Well, the times they are a changing. Like Myspace and Facebook, online dating is taking off faster than Tom Cruise beats off gay rumours. While the social stigma attached to online dating is slowly being chipped away, and relationships initiated online are now regarded as quite ordinary, there remains a glint of mainstream apprehension to what is regarded as the domain of the different.
For minority social groupings, the internet has long provided an anonymous forum for discussion and advice. The internet provides queers a safe space in which they can explore their sexuality independent of the harsh, homophobic environment they often experience offline.
For most queers, online dating is not weird and neither is it all that new. Online interaction within the queer community has been available in a variety of forms for years.
Participation in an online queer community does not take over from traditional modes of socialising, nor convert those who use it into uncommunicative cyber daters.
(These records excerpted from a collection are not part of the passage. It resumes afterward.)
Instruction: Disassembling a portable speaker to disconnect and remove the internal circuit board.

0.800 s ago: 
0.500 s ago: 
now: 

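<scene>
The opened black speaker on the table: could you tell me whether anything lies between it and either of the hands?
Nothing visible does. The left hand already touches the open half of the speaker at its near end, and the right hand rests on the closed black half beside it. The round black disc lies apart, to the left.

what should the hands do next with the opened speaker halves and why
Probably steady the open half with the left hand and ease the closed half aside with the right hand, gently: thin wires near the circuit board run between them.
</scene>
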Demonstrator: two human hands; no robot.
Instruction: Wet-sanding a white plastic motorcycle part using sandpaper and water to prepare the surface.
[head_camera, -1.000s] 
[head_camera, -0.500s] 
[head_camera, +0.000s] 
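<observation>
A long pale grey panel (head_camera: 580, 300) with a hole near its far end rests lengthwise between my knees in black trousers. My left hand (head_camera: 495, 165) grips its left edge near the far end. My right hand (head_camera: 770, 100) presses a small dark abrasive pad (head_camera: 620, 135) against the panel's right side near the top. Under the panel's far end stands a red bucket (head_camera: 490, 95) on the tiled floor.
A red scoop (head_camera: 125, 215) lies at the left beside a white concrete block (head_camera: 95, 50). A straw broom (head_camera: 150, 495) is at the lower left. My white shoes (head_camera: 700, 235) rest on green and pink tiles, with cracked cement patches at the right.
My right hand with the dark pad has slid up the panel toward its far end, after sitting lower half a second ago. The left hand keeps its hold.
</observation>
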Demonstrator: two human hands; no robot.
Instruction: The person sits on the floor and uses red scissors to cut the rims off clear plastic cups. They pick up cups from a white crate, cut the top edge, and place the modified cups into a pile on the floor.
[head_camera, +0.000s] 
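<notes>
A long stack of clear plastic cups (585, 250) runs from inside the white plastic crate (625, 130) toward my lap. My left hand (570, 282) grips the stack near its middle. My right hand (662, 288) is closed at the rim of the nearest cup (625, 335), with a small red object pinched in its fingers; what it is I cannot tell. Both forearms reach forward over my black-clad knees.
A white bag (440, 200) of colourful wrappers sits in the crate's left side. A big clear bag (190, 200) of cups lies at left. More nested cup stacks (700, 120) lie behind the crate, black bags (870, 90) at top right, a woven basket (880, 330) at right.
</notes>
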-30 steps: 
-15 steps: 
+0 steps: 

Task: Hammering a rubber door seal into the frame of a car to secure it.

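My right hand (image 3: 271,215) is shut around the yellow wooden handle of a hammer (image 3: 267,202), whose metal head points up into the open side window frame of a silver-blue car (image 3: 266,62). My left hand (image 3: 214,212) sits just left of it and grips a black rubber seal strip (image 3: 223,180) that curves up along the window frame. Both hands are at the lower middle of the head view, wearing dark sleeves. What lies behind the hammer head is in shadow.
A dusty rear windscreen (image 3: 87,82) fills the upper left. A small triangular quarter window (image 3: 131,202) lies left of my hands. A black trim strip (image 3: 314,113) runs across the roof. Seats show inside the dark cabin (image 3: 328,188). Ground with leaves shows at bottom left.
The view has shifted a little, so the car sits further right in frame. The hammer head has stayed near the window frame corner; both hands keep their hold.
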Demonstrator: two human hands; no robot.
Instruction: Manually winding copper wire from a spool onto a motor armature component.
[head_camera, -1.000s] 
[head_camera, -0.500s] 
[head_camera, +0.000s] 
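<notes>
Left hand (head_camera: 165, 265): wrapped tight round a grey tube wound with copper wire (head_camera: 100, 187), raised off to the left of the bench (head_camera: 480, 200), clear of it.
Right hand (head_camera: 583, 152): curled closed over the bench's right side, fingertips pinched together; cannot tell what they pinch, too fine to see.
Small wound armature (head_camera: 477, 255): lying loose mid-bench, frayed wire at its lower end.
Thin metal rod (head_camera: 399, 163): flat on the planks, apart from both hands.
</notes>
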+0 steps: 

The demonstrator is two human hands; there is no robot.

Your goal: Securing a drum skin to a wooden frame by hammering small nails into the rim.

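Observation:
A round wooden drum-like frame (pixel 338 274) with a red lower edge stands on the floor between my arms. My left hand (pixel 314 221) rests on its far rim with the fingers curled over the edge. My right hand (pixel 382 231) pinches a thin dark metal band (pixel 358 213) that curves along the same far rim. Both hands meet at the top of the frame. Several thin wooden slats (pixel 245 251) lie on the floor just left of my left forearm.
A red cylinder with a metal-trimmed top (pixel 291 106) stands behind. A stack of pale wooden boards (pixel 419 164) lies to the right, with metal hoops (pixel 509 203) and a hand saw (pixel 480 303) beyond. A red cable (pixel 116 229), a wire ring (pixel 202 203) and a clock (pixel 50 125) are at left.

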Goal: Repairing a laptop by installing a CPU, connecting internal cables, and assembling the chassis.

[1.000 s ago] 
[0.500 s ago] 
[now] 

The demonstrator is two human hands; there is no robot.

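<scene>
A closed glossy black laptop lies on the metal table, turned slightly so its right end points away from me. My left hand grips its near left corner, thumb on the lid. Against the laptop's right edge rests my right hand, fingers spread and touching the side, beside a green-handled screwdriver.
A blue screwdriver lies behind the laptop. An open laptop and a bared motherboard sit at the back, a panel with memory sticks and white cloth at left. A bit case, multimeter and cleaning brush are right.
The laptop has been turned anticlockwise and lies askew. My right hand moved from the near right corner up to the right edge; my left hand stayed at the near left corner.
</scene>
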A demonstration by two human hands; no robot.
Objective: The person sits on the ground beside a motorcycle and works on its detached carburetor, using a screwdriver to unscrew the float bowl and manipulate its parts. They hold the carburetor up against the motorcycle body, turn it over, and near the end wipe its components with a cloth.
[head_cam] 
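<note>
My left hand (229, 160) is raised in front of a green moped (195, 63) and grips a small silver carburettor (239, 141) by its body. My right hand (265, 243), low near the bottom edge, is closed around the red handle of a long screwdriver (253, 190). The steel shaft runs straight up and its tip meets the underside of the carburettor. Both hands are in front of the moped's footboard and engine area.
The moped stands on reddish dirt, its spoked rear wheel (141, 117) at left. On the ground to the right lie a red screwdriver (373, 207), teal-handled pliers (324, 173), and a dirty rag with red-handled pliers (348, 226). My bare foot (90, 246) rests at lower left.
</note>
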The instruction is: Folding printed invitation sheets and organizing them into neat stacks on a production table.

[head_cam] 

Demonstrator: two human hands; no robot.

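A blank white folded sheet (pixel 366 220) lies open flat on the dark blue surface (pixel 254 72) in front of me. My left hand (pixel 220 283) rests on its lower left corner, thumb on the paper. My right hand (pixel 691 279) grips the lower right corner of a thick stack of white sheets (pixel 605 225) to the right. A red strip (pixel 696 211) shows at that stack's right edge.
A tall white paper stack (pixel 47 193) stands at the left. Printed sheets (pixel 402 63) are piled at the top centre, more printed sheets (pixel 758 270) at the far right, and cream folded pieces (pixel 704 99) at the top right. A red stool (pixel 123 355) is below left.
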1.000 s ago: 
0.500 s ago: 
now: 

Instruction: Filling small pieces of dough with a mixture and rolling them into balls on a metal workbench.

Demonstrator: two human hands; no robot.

The emergence of online dating sites for queers has undoubtedly changed the nature of queer socialising; they have facilitated a safe space for people to meet and interact that bypasses the rigorously homophobic society they all too often experience. And the notion of the personal profile is nothing new; just like in real-space, people judge potential partners on a limited set of social parameters such as looks and profession.
As a self-confessed online ‘meeter’ I am the first to admit it’s not easy explaining to those unfamiliar with online communication just how I met an online friend. For years, I used to tell people we’d met on the train. Now people think I’m even crazier when I say that, given that nobody talks to anybody on public transport these days.
I’m not a hermit, socially awkward (well, just a bit perhaps) or unable to meet friends in the ‘real’ world. In fact, I find it pretty easy. However, I have also made lasting, rewarding and stimulating relationships with people online who now feature prominently in my everyday real world existence. And for that I am extremely thankful.